Hi, has anything been done about this? I'm seeing the same behavior, where I get nothing in the log (and no errors), and the shadow directory never show up in the backup directory. I'm running clickhouse-server cluster in docker containers, and running clickhouse-backup as a docker container on the server that hosts the clickhouse-server container. I do see that the shadows directories are being created on my host server in /var/lib/docker/volumes/clickhouse/_data/shadow/, but these never appear in my backup directory, so the restore recreates the table, but always without data. It appears that clickhouse-backup is not able to locate the shadow directory when it's mapped as a docker volume?

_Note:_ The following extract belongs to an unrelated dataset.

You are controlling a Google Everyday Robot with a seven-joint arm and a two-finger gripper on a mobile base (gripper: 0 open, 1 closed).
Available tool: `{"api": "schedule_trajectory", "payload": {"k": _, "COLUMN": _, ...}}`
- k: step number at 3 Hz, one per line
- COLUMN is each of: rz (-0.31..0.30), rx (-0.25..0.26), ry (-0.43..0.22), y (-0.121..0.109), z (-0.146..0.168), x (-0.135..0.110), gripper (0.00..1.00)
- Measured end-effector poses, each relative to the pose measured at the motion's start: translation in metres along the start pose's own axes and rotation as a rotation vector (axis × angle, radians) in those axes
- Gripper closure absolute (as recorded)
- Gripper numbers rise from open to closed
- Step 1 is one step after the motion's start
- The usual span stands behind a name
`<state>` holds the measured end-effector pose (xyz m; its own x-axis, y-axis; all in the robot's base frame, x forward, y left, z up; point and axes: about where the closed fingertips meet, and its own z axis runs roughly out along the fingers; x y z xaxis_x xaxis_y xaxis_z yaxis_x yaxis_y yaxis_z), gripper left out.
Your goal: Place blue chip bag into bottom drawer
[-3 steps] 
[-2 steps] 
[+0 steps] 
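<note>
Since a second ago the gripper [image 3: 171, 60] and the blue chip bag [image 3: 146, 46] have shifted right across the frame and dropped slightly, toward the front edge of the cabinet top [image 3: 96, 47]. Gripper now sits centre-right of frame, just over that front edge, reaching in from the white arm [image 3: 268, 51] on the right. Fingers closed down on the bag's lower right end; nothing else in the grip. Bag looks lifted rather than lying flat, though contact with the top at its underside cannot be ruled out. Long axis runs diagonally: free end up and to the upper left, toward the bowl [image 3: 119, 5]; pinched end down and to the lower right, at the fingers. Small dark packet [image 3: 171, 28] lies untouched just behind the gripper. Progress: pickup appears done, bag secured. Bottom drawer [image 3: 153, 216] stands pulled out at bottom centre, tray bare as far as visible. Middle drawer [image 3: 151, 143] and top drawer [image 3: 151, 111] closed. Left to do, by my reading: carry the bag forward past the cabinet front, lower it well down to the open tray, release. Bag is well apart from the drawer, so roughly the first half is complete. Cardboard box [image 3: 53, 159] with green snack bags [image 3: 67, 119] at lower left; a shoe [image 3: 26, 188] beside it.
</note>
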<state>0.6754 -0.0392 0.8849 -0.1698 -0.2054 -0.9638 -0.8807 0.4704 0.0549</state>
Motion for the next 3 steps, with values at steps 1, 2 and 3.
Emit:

Should the disk_mapping variable be mapped to the docker volume rather than /var/lib/clickhouse?

thanks, david

Slach commented 2 years ago

change backup local directory, have no sense backup directory shall be on the same disk and file system and local backup /var/lib/clickhouse/backup/shadow/db/table/part_name/* it's a just hardlinks to /var/lib/clickhouse/data/db/table/part_name/*

I'm running clickhouse-server cluster in docker containers use the same volumes for clickhouse-server and clickhose-backup container example docker-compose

services:
clickhouse:
image: clickhouse/clickhouse-server:latest
volumes:
- /var/lib/clickhouse:/var/lib/clickhouse
clickouse_backup:
image: altinity/clickhouse-backup:latest
volumes:
- /var/lib/clickhouse:/var/lib/clickhouse          
bunkiedc commented 2 years ago

ah, thanks, I figured is something simple like that... It works now.

A few questions if you don't mind: 1) I'd like to have these backup's placed some place else, not on the same server.. Should these just be copied? I saw the note about rsync... is that the recommended method? 2) Is the variable "backups_to_keep_local" to set the total number of backups kept locally, and the program deletes/cleans up on a rolling basis (so it's keeping just the list X number of backups)? 3) If enabling, for example, an S3 bucket, does it only get a copy of the current "create" (i.e. a backup of the backup) and unaffected by the variable "backups_to_keep_local", but I will still get a local copy? In other words, can I use remote for the backup I was referring to in number 1, while keeping a small number local?

thanks again for your quick response and the work you guys are doing!! best, david

Slach commented 2 years ago

I'd like to have these backup's placed some place else, not on the same server.. Should these just be copied? I saw the note about rsync... is that the recommended method?

yes, rsync is good enough on planned 2.x release we implements remote_storage: custom which could help to automate this approach

Is the variable "backups_to_keep_local" to set the total number of backups kept locally, and the program deletes/cleans up on a rolling basis (so it's keeping just the list X number of backups)?

yes, when this variable is not zero, then clickhouse-backup will delete old backups during execute create command

If enabling, for example, an S3 bucket,

What exactly you mean? Do you mean remote_storage: s3? or something else?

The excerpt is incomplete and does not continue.